**What to work on**
Search the data below for "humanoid"; list each line that holds it.

**Data supplied**
►

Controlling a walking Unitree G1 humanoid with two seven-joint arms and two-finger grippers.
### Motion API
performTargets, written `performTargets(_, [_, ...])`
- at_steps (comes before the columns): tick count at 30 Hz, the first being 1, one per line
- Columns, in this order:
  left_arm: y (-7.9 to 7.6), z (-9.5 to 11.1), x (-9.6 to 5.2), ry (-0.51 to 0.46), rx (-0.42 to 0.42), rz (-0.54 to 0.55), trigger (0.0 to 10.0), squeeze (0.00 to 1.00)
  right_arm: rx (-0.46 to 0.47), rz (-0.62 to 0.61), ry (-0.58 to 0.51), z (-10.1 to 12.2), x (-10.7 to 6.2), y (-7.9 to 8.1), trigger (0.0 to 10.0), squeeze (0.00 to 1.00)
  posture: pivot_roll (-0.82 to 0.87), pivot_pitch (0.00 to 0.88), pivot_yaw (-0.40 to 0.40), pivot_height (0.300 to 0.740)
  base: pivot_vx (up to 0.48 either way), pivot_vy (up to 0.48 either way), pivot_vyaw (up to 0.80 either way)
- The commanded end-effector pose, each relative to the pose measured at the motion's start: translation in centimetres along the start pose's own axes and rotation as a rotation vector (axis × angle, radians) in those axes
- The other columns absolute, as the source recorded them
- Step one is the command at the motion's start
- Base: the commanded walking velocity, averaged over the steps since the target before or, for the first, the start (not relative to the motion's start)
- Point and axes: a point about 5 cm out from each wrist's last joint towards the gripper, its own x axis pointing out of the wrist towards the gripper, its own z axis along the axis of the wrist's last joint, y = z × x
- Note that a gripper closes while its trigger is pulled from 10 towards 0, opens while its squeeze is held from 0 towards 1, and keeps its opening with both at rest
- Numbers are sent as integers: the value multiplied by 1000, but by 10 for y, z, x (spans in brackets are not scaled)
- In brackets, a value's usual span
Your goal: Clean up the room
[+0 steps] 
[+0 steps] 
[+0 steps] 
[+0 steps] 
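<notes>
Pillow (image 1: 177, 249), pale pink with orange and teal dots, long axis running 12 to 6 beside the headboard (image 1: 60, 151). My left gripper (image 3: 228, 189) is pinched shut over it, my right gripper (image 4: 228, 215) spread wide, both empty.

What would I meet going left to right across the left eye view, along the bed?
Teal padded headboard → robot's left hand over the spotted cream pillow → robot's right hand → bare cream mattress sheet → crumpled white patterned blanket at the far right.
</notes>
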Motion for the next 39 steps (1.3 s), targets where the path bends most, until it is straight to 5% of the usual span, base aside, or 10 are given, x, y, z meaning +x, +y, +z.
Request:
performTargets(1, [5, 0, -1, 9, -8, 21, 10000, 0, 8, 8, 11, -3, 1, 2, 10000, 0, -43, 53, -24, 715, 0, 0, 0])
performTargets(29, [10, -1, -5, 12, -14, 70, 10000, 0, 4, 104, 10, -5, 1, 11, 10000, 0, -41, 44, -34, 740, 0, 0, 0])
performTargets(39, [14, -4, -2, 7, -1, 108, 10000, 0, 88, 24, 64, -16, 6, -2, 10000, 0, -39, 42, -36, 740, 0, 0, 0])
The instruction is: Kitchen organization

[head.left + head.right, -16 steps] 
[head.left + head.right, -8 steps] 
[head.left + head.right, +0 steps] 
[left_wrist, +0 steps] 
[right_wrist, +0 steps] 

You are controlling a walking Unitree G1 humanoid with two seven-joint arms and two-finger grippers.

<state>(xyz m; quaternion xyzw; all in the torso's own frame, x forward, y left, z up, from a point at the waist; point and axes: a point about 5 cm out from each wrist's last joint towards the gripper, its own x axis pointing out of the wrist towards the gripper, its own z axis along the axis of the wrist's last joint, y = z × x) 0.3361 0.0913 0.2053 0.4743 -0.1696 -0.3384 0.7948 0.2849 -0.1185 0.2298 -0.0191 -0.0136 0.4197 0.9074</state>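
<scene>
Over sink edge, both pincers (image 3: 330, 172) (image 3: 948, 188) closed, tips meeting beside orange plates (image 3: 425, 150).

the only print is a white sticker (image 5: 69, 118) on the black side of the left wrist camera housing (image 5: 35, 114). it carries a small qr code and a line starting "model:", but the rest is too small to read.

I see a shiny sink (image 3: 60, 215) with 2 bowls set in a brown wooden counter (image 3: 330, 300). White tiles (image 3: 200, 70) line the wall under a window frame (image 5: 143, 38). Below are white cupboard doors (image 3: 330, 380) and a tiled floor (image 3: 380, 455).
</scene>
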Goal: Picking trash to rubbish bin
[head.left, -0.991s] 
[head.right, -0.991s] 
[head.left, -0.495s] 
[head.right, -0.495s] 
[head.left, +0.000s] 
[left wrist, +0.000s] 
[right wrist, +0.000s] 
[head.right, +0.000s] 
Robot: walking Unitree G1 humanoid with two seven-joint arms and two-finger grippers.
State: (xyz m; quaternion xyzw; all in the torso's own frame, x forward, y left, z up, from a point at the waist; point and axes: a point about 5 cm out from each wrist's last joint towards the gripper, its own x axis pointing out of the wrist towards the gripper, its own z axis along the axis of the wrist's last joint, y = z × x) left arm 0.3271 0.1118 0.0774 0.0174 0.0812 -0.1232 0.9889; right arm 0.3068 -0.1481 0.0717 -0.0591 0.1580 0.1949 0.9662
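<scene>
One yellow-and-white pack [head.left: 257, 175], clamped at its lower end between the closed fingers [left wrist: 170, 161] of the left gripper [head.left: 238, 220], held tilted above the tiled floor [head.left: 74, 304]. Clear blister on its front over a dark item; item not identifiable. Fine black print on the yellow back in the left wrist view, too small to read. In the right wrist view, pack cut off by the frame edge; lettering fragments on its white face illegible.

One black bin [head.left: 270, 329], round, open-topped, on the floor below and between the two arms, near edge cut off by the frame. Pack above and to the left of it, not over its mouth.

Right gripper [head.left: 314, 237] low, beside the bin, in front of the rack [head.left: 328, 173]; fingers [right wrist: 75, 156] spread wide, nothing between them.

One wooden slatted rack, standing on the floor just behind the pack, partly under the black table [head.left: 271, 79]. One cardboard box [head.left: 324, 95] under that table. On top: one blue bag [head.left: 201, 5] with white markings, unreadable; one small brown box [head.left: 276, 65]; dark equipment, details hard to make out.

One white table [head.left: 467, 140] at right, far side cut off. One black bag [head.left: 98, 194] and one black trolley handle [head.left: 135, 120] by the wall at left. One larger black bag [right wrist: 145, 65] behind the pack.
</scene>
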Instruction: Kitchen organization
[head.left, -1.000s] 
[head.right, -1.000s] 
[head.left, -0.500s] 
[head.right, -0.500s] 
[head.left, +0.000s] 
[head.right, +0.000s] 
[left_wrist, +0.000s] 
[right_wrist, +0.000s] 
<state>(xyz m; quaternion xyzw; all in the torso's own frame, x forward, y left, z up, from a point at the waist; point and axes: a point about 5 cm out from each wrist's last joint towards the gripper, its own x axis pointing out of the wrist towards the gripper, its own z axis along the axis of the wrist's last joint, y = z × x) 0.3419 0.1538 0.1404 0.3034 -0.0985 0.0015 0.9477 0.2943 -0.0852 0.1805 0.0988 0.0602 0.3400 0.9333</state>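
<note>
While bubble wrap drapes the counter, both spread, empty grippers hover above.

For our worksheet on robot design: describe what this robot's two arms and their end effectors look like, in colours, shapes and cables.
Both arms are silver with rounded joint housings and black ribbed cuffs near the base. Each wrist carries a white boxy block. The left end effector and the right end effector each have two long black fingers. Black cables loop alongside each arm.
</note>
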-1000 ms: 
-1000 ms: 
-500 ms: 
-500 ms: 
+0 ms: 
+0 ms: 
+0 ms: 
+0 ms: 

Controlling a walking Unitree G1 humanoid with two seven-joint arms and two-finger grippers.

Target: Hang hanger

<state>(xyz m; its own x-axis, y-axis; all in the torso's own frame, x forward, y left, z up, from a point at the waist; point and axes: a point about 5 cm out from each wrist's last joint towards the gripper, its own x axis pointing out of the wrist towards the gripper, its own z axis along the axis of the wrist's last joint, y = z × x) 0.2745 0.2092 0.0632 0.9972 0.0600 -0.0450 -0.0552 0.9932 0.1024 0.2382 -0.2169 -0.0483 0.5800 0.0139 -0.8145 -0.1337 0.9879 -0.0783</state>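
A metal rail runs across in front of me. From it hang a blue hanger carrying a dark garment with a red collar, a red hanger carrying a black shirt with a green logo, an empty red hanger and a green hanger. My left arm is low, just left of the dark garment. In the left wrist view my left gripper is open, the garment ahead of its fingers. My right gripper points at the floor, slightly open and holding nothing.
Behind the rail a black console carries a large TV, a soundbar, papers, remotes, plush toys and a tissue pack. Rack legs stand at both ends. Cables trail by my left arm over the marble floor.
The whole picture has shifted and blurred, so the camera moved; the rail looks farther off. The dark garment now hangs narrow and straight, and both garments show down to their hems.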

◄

**Reply to the exercise**
Controlling a walking Unitree G1 humanoid with two seven-joint arms and two-finger grippers.
You are controlling a walking Unitree G1 humanoid with two seven-joint arms and two-finger grippers.
Robot: walking Unitree G1 humanoid with two seven-joint arms and two-finger grippers.
Controlling a walking Unitree G1 humanoid with two seven-joint arms and two-finger grippers.

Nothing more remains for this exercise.